Re: [PATCH] cxl/region: Hold memdev lock during region poison injection/clear

From: Li Ming

Date: Fri Mar 20 2026 - 08:49:55 EST

在 2026/3/20 10:30, Dan Williams 写道:

Li Ming wrote:

cxl_dpa_to_region() has expectations that cxlmd->endpoint remains valid
for the duration of the call. When userspace performs poison injection
or clearing on a region via debugfs, holding cxl_rwsem.region and
cxl_rwsem.dpa alone is insufficient, these locks do not prevent the
retrieved CXL memdev from being destroyed, nor do they protect against
concurrent driver detachment. Therefore, hold CXL memdev lock in the
debugfs callbacks to ensure the cxlmd->dev.driver remains stable for the
entire execution of the callback functions.

I took another look at this and there may be a simpler way to ensure
this safety.

In the case where we already have a region you can be assured that
the device is not going to detach from the region while holding the
proper rwsems. Maybe that was what Alison was referring to about it
being "ok"?

However, the problem is that cxl_dpa_to_region() is sometimes called
from paths where the memdev has unknown association to a region like
cxl_{inject,clear}_poison().

There are two ways to solve that problem. Hold the cxlmd lock, or move
the registration of debugfs *after* creation of cxlmd->endpoint. With
that ordering it would ensure that debugfs is only usable in the
interval here ->endpoint is known to be stable.

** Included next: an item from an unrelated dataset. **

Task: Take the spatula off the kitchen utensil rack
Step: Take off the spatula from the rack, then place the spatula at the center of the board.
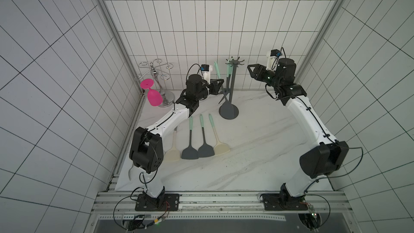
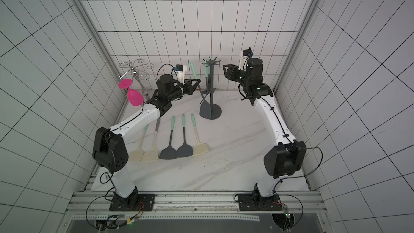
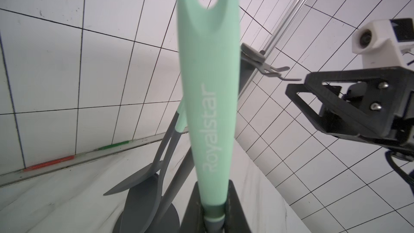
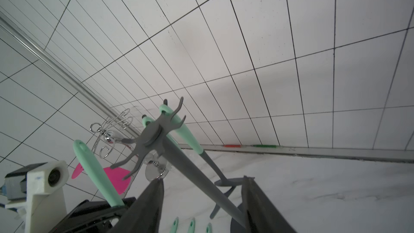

If that ends up simpler, we should go that route instead.

Hi Dan,

CXL subsystem has memdev debugfs interfaces and region debugfs interfaces for poison injection and clearing.

Memdev debugfs interfaces are possible to access cxl_dpa_to_region() before cxlmd->endpoint initialization. So the solution I used as you mentioned, holding the memdev lock in memdev debugfs interfaces[1]. It can solve this problem.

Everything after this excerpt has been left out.